Servers are just computers that run software to respond to remote requests, and all software has flaws.   Hacking in the real world is a matter of finding such a flaw and exploiting it.   Systems are very complicated things, and here’s a lot of surface area for mistakes.   Most are harmless, but some are the dreaded backdoors.   A backdoor is a flaw that, when sent specifically formatted data input, will react by giving the sender system access.   Backdoors can lie undiscovered and unknown on systems for years, sometimes decades, before being spotted and exploited.

Finding these flaws and the data that triggers them is hard work for seriously talented and knowledgeable people.     However, hacking is not limited to that elite group.   Every so often, someone out there finds a backdoor, and writes a rootkit which sends the particular data to systems running the software containing the vulnerable code.   Sometimes these root kits are written just to prove that a backdoor is serious, and push the software maintainers to quickly develop a fix.     But sometimes they are released on the internet for anyone to use, and those become dangerous.   While only a few masters out there can create an effective root kit, many thousands know enough to use them once they exist.     If a root kit is released, and no effective defense or patch to close vulnerable systems yet exists, the flaw becomes known as a zero-day exploit.

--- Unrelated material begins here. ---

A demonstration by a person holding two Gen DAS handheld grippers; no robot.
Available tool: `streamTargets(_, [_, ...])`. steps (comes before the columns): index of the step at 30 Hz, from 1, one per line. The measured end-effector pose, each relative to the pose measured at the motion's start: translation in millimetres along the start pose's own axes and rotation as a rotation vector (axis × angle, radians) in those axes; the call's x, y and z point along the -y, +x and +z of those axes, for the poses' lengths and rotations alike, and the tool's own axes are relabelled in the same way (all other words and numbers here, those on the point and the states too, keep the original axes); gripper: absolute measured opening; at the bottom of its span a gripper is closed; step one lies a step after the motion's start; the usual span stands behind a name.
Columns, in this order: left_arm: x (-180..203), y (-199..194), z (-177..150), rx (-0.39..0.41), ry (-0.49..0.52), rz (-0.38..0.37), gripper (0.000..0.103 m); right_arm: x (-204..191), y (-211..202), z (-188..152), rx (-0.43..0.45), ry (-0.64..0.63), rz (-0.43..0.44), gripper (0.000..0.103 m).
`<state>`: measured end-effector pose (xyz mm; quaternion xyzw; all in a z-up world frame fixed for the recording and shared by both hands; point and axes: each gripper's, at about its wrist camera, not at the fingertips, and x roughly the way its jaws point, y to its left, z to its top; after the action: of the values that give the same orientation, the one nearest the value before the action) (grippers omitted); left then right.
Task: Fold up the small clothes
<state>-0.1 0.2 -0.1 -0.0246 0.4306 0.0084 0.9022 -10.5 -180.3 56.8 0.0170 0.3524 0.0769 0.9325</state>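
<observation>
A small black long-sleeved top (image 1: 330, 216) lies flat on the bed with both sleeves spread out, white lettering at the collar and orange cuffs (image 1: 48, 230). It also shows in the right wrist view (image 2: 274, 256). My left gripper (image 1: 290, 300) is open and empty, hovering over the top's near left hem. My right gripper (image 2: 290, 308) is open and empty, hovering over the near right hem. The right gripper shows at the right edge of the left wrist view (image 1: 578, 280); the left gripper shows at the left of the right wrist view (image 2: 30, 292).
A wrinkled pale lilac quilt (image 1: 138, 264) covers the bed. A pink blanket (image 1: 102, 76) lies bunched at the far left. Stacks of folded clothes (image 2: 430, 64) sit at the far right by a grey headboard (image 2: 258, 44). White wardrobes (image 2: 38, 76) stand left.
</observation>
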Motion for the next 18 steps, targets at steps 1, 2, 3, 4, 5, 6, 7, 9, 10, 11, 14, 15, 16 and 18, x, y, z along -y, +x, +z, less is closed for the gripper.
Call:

Users of systems affected by a zero-day can do nothing about it except yank their systems off the network, or hope and pray they’re not targeted.   Zero-days are  given scary names, like Sandworm, Shellshock, and Heartbleed, and written about like they spell doom for civilization and humanity, which policy debaters seeking impact files find very helpful.   They’re big news.   They can be used to steal private information, or manipulate financial or government systems.   Big and important firms therefore have a strong incentive to quickly fix any such flaws the minute a fix, or patch, is released.

The process of applying patches to a server or its software is not much more complicated in principle than applying Windows or Mac software updates.   Institutions with a lot to lose, like banks, credit processors, or sensitive government departments are therefore usually diligent about patches.   So backdoors aren’t often the weapon of choice when attacking a bank or credit card company.     It’s far easier to wheedle a password out of a non-security conscious contract employee by claiming to be the IT department on the phone than to penetrate their network security.     Leakers or careless employees, not backdoors, are the weak point.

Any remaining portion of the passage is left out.